◆ About this exercise
A word-for-word copy of the data, pictures excluded, is what this task asks for.

◆ Collected material

------------------------------------------------------------------------

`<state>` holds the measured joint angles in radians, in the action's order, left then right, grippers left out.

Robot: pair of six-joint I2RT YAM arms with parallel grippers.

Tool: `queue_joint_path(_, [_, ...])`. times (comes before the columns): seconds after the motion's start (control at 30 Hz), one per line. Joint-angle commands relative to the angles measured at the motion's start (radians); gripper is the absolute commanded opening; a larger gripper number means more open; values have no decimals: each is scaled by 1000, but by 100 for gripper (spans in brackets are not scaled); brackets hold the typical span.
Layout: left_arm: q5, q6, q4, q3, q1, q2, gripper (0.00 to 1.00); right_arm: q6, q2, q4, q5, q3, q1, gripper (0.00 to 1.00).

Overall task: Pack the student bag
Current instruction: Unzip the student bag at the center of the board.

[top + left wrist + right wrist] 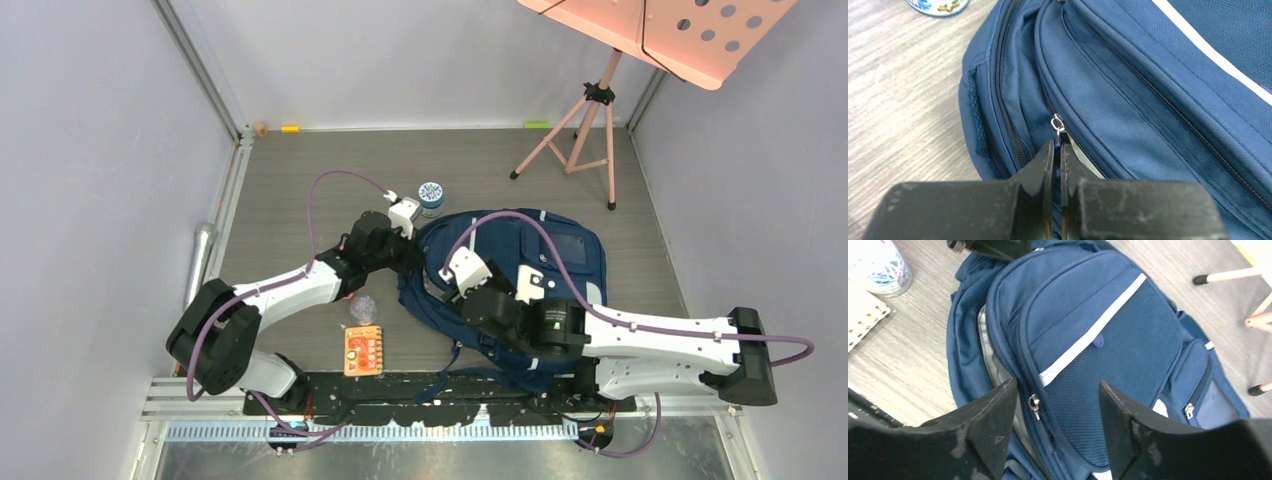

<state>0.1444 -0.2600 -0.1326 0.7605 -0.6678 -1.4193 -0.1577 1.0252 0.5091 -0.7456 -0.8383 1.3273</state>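
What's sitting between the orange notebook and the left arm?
A clear jar of coloured paper clips stands there, beyond the orange notebook and short of the left arm, seen in the top view.

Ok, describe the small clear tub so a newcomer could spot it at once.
Find the big navy student bag mid-table. Left of it lies an orange notebook; the tub sits just beyond its far edge. It is clear with coloured clips inside, unlike the blue-patterned tin by the bag's far corner.
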Motion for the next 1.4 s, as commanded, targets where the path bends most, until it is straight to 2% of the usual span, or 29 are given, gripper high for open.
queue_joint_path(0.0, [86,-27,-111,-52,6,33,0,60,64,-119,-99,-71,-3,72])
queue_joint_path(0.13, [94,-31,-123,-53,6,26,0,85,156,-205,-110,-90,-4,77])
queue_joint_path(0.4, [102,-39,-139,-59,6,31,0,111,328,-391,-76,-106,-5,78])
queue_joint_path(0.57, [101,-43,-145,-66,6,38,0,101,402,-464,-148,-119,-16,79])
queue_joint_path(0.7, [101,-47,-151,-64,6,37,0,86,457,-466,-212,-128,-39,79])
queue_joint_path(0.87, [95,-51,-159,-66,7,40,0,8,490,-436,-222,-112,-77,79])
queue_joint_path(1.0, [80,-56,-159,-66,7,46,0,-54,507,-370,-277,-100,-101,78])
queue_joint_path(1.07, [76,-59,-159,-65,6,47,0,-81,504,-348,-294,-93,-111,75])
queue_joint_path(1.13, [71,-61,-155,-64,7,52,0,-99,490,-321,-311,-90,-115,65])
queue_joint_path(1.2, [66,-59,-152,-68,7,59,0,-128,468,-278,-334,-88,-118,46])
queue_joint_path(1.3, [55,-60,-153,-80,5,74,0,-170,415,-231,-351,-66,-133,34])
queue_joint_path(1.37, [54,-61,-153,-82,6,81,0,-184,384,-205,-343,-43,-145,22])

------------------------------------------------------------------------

◆ The completed task
`<state>` holds the measured joint angles in radians, in the action's order, left then right, grippers left out.

Robot: pair of six-joint I2RT YAM arms with parallel grippers.

Tool: `queue_joint_path(_, [_, ...])`. times (comes before the columns): seconds after the motion's start (control at 30 Hz), one per line. Joint-angle commands relative to the angles measured at the motion's start (radians); gripper is the absolute commanded opening; a larger gripper number means more open; values have no decimals: each is scaled by 1000, but by 100 for gripper (spans in brackets are not scaled); brackets hold the typical span.
Layout: left_arm: q5, q6, q4, q3, q1, q2, gripper (0.00 to 1.00); right_arm: q6, q2, q4, q5, q3, q1, gripper (0.00 to 1.00).

Overall task: Pack the student bag
Current instruction: Unzip the student bag at the center of the board.

[top + left wrist + right wrist] 

<state>0.1444 -0.2600 -0.1326 0.7605 -0.6678 -1.4193 -0.1577 1.0252 0.5091 -0.7456 -0.8383 1.3273</state>
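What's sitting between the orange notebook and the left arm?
A clear jar of coloured paper clips stands there, beyond the orange notebook and short of the left arm, seen in the top view.

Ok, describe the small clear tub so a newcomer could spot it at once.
Find the big navy student bag mid-table. Left of it lies an orange notebook; the tub sits just beyond its far edge. It is clear with coloured clips inside, unlike the blue-patterned tin by the bag's far corner.
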Motion for the next 1.4 s, as commanded, targets where the path bends most, until it is straight to 2% of the usual span, or 29 are given, gripper high for open.
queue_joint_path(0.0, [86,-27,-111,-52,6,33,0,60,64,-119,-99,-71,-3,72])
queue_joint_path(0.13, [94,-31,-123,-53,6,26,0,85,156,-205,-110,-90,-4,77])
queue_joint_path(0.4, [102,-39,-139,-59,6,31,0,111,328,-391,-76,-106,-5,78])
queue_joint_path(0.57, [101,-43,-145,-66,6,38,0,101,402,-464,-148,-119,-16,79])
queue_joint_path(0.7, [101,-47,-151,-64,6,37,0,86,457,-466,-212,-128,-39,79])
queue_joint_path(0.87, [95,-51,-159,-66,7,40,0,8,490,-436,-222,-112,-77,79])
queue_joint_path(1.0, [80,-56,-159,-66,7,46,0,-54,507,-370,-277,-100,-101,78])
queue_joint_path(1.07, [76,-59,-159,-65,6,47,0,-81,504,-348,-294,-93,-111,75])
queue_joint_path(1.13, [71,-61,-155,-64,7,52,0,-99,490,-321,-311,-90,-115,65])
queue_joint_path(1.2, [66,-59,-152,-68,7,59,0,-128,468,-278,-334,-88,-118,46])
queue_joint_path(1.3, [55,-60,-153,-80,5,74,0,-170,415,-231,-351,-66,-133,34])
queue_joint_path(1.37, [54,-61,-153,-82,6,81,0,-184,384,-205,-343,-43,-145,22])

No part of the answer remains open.